Staff at STRATFORD MANOR REHABILITATION AND CARE CENTER tend to stick around. With a turnover rate of 24%, the facility is 22 percentage points below the New Jersey average of 46%. Low turnover is a positive sign. It means caregivers have time to learn each resident's needs, medications, and personal preferences. Consistent staff also notice subtle changes in a resident's condition more quickly. Registered Nurse turnover is also low at 17%, meaning experienced RNs are available to handle complex medical needs.

Was Stratford Manor Rehabilitation And Ever Fined?

STRATFORD MANOR REHABILITATION AND CARE CENTER has no federal fines on record. CMS issues fines when nursing homes fail to meet care standards or don't correct problems found during inspections. The absence of fines suggests the facility has either maintained compliance or corrected any issues before penalties were assessed. This is a positive indicator, though families should still review recent inspection reports for the full picture.
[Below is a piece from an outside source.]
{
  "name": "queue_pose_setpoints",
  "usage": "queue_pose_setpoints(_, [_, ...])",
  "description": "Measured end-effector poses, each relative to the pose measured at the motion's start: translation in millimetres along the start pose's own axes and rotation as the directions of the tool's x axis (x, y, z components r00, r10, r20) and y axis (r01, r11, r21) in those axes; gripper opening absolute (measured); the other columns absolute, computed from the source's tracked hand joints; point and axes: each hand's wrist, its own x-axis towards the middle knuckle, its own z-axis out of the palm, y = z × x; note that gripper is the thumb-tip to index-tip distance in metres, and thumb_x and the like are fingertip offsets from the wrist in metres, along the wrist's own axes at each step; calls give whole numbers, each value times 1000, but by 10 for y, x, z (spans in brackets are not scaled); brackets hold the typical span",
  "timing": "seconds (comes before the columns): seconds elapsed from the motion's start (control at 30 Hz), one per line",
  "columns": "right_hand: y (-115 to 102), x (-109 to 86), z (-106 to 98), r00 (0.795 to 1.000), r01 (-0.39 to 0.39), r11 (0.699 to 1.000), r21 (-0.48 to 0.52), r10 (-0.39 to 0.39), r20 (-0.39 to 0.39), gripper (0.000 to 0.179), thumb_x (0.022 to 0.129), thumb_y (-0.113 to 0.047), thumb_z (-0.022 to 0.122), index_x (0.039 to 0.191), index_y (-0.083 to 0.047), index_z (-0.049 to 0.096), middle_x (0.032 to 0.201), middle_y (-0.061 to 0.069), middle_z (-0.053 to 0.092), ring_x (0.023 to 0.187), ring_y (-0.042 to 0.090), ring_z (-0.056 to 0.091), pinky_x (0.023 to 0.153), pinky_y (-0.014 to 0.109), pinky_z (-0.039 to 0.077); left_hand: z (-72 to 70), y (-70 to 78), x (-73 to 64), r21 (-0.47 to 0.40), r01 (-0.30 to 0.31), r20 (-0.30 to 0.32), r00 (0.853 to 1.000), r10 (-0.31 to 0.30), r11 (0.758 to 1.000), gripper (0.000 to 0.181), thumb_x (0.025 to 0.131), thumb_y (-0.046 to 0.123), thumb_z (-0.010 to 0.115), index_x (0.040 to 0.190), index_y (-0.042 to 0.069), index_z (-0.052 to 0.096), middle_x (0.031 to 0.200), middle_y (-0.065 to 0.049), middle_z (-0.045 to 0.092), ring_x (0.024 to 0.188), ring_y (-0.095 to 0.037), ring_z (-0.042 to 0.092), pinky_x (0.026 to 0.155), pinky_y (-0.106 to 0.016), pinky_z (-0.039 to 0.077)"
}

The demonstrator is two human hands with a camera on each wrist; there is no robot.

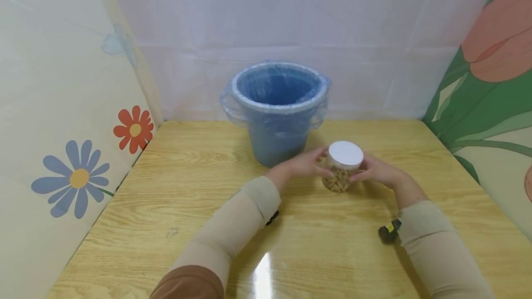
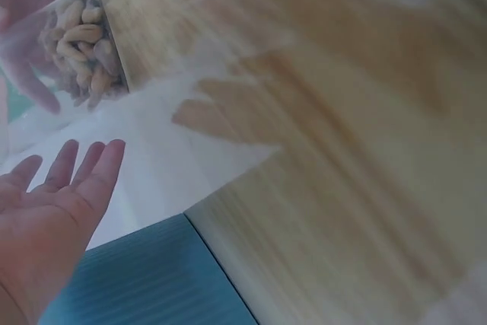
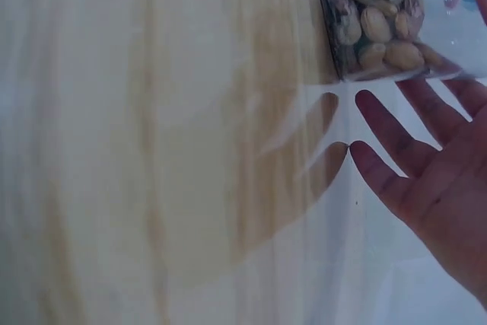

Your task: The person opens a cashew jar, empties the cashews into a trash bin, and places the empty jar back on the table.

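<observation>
A clear, round jar [image 1: 341,168] of tan nuts [image 3: 375,24] with a flat white lid [image 1: 346,152] is right of centre in the head view, between the bare left hand [image 1: 305,164] and bare right hand [image 1: 379,170]. Both hands' fingers [image 3: 392,132] extend loosely beside it, uncurled; contact is unclear.

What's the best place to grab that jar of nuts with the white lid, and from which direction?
Probably the clear side wall of the jar, below the white lid, coming from left and right together. It stands upright, so both sides are reachable; the left hand and right hand flank it. I'd avoid lifting by the lid: its tightness can't be seen.
</observation>
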Motion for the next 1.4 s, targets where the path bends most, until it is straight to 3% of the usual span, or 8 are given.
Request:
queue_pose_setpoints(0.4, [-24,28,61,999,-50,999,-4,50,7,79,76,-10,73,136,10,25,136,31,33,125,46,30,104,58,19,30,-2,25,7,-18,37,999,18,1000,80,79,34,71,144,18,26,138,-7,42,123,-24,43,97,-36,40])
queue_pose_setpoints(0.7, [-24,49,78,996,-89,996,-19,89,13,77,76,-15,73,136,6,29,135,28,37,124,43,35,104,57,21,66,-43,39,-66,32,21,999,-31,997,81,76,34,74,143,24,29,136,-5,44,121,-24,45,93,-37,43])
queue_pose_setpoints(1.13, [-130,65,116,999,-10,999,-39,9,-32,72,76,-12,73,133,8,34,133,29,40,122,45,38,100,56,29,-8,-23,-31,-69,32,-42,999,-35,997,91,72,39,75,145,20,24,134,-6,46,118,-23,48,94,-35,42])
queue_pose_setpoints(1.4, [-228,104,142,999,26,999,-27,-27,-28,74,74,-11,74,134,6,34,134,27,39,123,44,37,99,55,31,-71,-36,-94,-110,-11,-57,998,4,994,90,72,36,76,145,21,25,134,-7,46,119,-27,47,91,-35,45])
Is Stratford Manor Rehabilitation And on Any Federal Watch List?

STRATFORD MANOR REHABILITATION AND CARE CENTER is not on any federal watch list. The most significant is the Special Focus Facility (SFF) program, which identifies the bottom 1% of nursing homes nationally based on persistent, serious quality problems. Not being on this list means the facility has avoided the pattern of deficiencies that triggers enhanced federal oversight. This is a positive indicator, though families should still review the facility's inspection history directly.